- _PROBLEM_: Return the material exactly, first line through the line containing "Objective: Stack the", and nothing more. Pictures stay out.

- _EXERCISE MATERIALS_:
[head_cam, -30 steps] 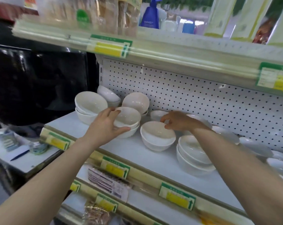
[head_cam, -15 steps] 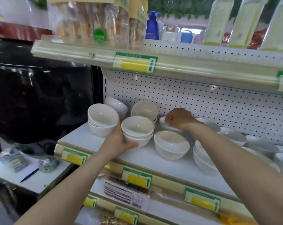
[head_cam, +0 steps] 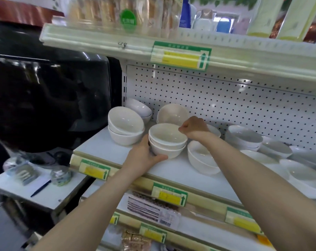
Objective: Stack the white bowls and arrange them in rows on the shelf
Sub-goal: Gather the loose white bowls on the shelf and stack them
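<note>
Now the stack of white bowls [head_cam: 168, 142] sits on the shelf [head_cam: 103, 147] between both hands. The left hand [head_cam: 144, 157] cups its near side, and the right hand [head_cam: 195, 127] pinches its top rim. Another stack [head_cam: 125, 127] crowds its left, and a single bowl [head_cam: 200, 156] its right.

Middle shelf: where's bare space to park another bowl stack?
Bare: the front-left corner of the shelf, ahead of the left stack; also the front strip between the shelf lip and the single bowl. Crowded: the back row by the pegboard and the right end, where loose bowls crowd together. The left hand grips the middle stack.
</note>
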The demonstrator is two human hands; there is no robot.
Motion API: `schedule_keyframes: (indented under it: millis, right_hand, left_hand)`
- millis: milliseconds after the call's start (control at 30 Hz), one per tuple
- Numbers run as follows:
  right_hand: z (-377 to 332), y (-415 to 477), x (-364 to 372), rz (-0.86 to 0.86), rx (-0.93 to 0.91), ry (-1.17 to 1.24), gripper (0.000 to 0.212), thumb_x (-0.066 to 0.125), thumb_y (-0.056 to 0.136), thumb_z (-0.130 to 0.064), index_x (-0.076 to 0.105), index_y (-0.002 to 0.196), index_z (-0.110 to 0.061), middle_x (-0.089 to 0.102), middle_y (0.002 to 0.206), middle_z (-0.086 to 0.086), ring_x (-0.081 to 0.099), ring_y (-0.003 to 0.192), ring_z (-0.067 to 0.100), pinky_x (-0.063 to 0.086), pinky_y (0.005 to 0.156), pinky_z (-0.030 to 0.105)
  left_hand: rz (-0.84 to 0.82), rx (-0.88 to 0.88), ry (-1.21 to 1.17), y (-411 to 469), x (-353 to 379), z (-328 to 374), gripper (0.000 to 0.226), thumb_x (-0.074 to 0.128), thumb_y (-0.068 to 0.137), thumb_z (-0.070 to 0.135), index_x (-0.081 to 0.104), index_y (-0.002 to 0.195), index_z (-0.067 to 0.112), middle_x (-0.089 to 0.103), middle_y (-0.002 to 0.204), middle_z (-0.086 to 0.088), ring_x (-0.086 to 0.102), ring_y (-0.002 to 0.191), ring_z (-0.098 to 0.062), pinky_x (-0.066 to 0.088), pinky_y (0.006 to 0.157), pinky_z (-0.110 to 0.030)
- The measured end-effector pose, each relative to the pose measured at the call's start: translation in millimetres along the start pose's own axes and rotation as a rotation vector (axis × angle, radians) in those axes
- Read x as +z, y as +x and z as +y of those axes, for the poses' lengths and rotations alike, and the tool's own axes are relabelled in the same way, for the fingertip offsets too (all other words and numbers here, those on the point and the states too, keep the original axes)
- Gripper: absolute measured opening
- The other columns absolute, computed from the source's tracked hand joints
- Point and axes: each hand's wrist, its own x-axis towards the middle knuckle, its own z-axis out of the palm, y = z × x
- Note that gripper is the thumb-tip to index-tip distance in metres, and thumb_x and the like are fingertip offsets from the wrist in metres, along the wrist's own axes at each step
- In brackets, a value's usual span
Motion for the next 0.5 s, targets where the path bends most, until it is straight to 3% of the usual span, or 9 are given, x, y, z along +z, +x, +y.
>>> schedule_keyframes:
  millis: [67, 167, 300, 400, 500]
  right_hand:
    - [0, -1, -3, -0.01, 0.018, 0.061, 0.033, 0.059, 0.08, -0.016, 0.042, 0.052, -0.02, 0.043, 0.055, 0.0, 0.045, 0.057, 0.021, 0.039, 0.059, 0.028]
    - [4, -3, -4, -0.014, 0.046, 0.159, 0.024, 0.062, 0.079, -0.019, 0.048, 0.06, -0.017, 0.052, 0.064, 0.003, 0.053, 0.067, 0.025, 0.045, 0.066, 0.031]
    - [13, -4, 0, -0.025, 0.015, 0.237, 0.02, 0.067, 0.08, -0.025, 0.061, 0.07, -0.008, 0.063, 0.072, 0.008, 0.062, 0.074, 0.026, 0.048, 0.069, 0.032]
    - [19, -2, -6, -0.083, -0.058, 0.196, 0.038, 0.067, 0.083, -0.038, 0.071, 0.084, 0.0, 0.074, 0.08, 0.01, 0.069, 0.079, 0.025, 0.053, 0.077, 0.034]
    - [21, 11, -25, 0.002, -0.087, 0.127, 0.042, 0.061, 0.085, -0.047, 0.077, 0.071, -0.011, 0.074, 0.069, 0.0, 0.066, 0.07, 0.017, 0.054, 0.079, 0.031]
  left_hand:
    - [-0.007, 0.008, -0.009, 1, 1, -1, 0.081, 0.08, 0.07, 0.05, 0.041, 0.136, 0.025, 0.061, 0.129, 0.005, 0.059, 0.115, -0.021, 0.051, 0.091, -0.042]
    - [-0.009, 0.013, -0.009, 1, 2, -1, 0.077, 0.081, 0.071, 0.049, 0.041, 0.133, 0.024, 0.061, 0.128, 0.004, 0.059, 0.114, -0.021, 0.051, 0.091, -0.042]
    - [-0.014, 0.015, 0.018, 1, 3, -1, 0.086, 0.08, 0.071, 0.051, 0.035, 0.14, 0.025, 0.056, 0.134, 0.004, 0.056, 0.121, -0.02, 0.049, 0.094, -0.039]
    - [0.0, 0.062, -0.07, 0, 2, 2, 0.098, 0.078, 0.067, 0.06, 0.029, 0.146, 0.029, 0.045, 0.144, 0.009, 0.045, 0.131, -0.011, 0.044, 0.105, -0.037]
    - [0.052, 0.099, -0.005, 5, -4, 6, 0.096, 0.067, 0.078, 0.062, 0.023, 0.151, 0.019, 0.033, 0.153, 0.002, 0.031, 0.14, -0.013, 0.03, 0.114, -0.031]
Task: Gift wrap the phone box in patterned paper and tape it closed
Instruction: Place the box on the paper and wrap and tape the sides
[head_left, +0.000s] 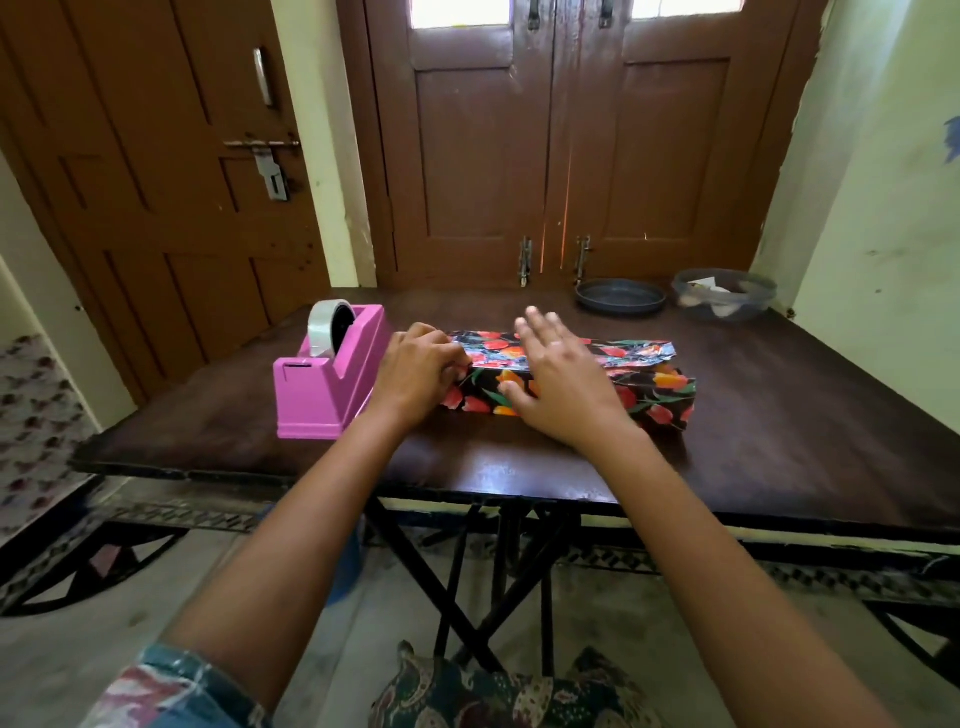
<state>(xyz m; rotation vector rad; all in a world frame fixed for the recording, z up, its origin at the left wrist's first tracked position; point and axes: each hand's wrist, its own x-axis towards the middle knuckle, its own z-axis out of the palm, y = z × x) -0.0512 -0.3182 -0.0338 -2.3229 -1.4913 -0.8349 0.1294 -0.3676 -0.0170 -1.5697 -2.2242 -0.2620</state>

- _ANSWER BOX_:
[head_cam, -30 steps] 
[head_cam, -15 steps] 
[head_cam, +0 steps] 
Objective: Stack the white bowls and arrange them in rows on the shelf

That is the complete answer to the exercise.